• _Exercise objective_
Retype verbatim the lines of the listing, from the very first through the line with "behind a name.".

• _Extracted information_
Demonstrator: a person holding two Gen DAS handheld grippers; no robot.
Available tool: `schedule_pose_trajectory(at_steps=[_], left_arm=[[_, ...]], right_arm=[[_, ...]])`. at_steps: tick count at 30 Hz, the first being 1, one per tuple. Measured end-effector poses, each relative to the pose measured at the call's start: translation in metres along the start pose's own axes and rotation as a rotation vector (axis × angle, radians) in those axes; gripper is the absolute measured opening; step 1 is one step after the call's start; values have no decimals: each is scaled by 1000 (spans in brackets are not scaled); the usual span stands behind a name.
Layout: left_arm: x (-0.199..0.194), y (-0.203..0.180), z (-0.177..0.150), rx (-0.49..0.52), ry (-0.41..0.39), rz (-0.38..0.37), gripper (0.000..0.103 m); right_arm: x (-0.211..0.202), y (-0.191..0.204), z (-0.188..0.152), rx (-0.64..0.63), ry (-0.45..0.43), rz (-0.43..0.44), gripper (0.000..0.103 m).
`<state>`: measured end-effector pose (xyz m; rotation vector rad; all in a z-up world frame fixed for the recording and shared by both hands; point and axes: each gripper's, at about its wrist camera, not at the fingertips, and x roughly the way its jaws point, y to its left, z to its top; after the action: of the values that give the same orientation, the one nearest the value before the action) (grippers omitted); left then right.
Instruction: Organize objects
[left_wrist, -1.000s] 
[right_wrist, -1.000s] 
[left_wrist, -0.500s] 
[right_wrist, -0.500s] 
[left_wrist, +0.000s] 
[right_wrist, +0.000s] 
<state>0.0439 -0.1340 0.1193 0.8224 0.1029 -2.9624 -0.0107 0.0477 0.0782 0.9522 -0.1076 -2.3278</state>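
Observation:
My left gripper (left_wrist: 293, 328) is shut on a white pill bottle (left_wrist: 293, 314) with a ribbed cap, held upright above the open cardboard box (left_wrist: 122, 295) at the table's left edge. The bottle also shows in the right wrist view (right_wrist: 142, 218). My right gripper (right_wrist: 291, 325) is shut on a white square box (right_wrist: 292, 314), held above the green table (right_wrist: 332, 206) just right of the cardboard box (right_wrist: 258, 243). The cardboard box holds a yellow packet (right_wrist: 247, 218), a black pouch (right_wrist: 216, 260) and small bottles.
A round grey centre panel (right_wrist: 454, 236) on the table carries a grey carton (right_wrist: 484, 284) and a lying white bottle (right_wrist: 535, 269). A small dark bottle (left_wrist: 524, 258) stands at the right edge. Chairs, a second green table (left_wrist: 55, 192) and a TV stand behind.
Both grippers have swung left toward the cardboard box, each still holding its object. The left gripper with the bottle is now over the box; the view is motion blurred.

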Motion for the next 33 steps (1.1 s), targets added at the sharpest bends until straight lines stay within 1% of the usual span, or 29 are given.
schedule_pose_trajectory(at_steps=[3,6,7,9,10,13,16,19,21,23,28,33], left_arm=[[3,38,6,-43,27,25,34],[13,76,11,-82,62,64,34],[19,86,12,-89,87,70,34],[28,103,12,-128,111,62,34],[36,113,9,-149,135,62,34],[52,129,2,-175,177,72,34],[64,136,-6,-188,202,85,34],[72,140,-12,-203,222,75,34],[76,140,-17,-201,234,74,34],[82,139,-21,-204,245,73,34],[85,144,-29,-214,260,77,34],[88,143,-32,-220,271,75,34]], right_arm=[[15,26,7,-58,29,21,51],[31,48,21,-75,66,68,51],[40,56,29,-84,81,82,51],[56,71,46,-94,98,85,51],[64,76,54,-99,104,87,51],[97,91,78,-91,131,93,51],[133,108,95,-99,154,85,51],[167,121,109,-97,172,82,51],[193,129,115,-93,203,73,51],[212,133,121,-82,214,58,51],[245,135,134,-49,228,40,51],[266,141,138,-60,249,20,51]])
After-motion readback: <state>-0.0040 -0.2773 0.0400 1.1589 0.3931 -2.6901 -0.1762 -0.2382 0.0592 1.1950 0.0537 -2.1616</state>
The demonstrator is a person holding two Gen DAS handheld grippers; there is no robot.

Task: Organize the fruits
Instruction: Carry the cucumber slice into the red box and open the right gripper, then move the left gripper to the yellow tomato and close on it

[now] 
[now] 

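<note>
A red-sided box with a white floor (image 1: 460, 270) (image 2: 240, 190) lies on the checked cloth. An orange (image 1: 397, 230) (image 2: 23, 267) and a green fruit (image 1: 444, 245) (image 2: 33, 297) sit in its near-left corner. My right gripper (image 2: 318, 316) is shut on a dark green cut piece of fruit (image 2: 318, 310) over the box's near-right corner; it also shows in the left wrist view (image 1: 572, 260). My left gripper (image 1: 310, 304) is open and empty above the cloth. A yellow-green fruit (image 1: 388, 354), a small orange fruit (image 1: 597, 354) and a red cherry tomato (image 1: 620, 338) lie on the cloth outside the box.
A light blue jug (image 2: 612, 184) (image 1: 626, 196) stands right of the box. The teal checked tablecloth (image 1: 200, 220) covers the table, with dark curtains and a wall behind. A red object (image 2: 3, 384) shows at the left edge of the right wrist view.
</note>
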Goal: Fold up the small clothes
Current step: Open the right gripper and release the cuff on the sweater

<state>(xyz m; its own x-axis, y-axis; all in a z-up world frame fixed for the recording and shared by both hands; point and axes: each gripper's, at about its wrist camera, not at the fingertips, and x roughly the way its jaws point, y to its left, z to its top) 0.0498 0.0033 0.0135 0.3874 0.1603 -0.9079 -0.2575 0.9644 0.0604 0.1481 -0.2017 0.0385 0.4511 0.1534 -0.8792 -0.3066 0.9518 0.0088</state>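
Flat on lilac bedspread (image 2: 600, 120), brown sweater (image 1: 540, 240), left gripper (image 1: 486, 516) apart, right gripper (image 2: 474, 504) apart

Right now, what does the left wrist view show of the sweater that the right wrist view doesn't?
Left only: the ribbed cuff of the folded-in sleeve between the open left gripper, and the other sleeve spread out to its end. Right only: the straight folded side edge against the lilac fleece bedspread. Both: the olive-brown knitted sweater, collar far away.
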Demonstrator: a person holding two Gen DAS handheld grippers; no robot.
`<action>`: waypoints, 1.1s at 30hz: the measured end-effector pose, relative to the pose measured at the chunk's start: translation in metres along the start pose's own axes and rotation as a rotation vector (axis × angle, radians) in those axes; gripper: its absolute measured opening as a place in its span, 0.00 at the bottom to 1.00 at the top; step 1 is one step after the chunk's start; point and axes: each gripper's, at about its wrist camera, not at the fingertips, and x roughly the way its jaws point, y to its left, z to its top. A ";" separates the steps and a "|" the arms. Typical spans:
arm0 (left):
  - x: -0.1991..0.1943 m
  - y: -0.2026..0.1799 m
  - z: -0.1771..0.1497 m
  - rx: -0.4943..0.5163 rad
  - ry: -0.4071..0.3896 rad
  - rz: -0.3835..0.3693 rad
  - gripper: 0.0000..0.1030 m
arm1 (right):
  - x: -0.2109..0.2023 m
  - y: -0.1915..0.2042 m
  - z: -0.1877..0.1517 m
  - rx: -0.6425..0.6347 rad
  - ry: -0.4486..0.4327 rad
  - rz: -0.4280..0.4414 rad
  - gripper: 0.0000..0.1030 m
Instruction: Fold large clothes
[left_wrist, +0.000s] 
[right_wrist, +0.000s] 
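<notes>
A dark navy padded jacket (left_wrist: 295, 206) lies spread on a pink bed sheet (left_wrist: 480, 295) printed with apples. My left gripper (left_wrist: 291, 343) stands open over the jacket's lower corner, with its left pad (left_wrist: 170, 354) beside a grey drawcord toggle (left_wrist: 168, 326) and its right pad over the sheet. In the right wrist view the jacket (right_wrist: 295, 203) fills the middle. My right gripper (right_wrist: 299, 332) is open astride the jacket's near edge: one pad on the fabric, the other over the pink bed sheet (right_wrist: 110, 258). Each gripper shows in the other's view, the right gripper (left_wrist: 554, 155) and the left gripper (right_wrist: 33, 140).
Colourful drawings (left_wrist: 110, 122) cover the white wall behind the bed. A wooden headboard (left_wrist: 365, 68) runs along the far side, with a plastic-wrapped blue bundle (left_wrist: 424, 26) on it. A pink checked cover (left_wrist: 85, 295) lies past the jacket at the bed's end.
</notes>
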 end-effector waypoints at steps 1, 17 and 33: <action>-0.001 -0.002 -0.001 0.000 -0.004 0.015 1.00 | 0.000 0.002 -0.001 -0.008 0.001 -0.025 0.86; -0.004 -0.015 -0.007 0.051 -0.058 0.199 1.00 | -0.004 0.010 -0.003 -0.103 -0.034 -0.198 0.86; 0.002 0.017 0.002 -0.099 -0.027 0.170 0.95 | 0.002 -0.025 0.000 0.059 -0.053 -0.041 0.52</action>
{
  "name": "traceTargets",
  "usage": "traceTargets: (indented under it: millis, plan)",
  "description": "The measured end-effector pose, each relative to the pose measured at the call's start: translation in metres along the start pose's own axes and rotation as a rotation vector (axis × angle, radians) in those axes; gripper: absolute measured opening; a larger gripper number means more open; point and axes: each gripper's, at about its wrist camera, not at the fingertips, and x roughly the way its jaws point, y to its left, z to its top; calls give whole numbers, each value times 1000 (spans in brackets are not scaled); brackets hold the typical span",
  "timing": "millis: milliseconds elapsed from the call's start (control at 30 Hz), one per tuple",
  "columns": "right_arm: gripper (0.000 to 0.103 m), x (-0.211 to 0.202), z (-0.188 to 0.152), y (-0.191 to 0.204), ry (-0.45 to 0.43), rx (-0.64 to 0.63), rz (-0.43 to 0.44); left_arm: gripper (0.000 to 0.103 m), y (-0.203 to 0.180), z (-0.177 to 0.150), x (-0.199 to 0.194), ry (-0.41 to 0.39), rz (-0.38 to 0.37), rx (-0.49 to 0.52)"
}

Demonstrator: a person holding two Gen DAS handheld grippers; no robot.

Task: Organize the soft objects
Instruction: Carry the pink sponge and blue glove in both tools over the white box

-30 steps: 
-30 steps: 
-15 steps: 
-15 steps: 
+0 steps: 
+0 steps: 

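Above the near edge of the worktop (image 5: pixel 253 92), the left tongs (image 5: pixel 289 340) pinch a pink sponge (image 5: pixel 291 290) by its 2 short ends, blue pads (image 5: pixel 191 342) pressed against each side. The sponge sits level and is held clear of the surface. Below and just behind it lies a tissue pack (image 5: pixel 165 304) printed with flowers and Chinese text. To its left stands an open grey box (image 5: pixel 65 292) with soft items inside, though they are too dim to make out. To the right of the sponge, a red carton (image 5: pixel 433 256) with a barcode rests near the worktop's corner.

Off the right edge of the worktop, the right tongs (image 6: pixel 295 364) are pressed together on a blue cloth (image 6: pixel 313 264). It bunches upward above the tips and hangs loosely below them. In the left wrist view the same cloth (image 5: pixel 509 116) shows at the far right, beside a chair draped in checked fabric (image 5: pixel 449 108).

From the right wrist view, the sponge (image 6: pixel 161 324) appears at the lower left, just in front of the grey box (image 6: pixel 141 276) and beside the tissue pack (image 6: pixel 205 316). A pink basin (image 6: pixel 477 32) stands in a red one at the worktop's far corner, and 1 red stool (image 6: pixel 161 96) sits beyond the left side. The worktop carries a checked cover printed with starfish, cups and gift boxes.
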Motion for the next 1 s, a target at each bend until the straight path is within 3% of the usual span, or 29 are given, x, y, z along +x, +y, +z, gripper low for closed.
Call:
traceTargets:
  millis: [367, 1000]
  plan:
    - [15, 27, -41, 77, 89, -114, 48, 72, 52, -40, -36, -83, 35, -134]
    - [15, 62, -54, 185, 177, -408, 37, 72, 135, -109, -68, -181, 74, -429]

• _Finished task_
Demonstrator: a person holding two Gen DAS handheld grippers; no robot.
Available tool: `schedule_pose_trajectory(at_steps=[_], left_arm=[[_, ...]], right_arm=[[_, ...]])`. at_steps: tick count at 30 Hz, the first being 1, one per tuple. Measured end-effector poses, each relative to the pose measured at the call's start: translation in metres along the start pose's own axes and rotation as a rotation vector (axis × angle, radians) in those axes; gripper is the absolute measured opening; step 1 is one step after the call's start; values have no decimals: each is scaled by 1000 (spans in brackets are not scaled); the usual span stands behind a name.

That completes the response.